→ **Data for this task**:
::::

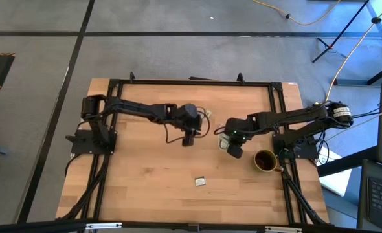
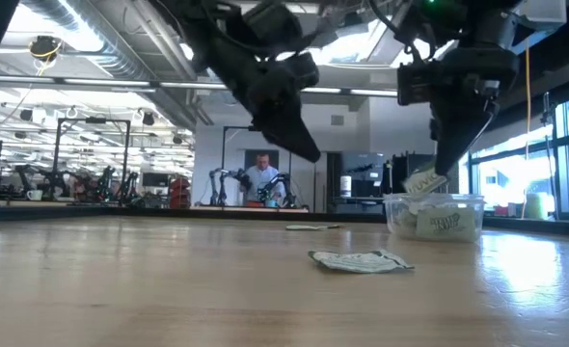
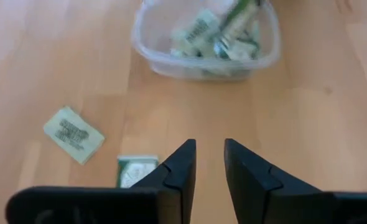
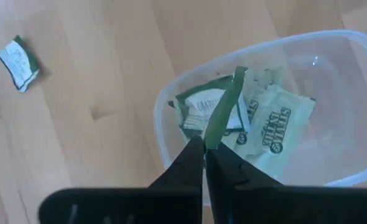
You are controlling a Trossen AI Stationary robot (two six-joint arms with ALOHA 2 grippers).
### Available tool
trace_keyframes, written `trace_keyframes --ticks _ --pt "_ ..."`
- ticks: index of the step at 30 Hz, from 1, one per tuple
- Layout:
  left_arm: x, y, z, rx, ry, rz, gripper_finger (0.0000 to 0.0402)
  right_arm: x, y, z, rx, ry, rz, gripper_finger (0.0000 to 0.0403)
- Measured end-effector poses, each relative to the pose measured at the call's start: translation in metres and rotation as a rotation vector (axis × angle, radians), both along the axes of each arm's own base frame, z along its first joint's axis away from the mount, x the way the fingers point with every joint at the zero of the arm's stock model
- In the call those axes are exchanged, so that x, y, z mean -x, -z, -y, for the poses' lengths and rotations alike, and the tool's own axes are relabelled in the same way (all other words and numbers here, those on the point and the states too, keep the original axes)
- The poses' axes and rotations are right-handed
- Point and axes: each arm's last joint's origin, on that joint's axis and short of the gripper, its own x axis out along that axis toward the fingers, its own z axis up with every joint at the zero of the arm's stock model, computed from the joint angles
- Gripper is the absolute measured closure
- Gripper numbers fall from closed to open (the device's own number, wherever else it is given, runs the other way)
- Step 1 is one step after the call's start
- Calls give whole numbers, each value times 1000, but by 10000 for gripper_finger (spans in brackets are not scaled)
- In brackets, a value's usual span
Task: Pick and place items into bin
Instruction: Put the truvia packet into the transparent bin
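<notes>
The clear bin stands on the table right of centre and holds several pale green and white packets. My right gripper hovers over the bin's rim, shut on one packet. In the low view that packet hangs just above the bin. My left gripper is raised left of the bin, open a little and empty, with two loose packets flat on the table near it. Another packet lies flat nearer the table's near edge. My right gripper pinches one packet by its near end between the two fingertips, coming from above and pointing down. The packet shows edge-on, sticks out past the fingertips and is lifted clear above the bin's opening, tilted.
A dark brown mug stands right of the bin, close to the right arm. The black frame rail runs around the table's edges. Bare wood lies at the table's near left.
</notes>
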Motion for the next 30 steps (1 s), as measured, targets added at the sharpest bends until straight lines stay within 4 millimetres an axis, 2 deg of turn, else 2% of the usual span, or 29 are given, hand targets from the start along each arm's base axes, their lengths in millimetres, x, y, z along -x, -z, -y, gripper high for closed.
trace_keyframes --ticks 8,19,26,30 --pt "-2 24 -23 71 -11 -43 332 -1 0 1 35 14 9 393" --pt "-7 51 -31 69 -39 -93 333 -1 0 1 35 15 12 341" --pt "-6 59 -36 -84 -125 -156 338 -1 0 1 34 16 14 311" --pt "-5 67 -37 -88 -126 -193 347 -1 0 1 33 17 15 308"
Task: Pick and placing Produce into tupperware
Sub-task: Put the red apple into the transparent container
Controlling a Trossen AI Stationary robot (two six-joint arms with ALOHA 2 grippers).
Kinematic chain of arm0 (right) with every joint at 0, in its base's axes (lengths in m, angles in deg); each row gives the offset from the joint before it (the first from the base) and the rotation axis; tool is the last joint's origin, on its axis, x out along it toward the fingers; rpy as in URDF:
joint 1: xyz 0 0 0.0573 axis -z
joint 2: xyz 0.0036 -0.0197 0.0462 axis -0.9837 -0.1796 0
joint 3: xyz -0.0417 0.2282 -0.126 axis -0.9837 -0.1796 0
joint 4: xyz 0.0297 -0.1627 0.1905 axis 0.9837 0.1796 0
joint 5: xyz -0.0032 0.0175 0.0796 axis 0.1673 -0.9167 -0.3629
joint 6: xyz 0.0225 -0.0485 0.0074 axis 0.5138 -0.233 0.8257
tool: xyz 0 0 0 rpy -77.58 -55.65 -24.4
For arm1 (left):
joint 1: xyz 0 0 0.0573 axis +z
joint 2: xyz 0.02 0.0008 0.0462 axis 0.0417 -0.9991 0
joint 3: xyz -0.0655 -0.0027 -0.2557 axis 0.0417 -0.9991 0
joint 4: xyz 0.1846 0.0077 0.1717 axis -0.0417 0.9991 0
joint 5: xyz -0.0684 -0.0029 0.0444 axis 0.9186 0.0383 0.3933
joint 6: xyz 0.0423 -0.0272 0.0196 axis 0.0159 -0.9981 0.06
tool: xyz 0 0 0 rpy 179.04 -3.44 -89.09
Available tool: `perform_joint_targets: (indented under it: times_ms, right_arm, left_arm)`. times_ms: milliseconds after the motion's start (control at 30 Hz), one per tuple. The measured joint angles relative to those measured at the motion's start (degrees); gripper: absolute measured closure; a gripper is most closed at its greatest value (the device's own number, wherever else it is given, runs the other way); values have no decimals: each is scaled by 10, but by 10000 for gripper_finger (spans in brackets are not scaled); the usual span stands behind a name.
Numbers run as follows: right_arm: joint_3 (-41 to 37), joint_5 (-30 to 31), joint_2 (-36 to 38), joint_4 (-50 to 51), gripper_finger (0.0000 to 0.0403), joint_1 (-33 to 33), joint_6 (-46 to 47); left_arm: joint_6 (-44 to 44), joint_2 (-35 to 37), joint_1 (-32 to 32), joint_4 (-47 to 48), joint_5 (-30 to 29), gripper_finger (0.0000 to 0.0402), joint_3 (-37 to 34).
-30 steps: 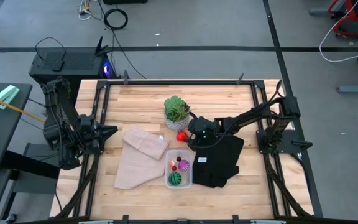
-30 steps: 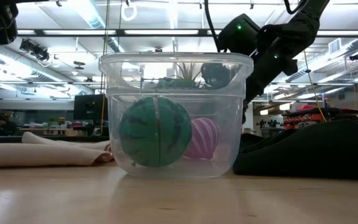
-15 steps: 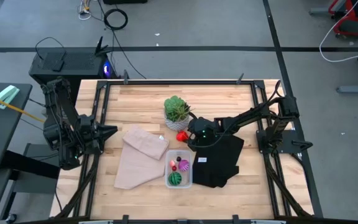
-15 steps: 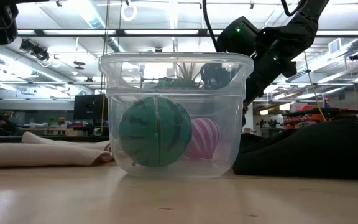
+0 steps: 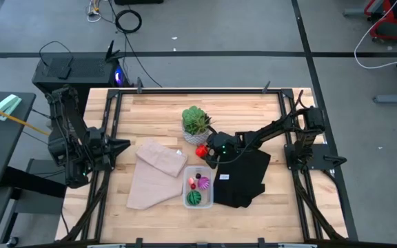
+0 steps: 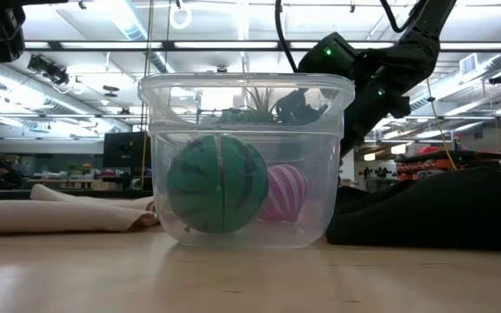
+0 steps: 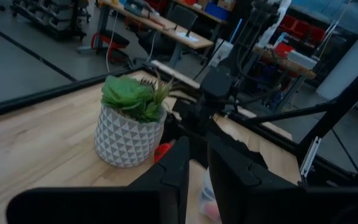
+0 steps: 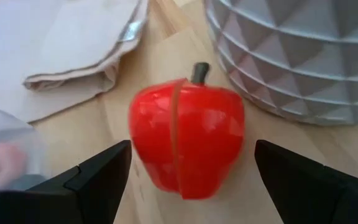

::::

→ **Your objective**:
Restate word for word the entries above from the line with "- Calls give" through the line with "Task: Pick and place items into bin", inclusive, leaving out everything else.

→ **Output for this task**:
- Calls give whole numbers, each value times 1000, but by 10000 for gripper_finger (spans in brackets are not scaled)
- In brackets, a value's usual span
Task: Pick and place items into bin

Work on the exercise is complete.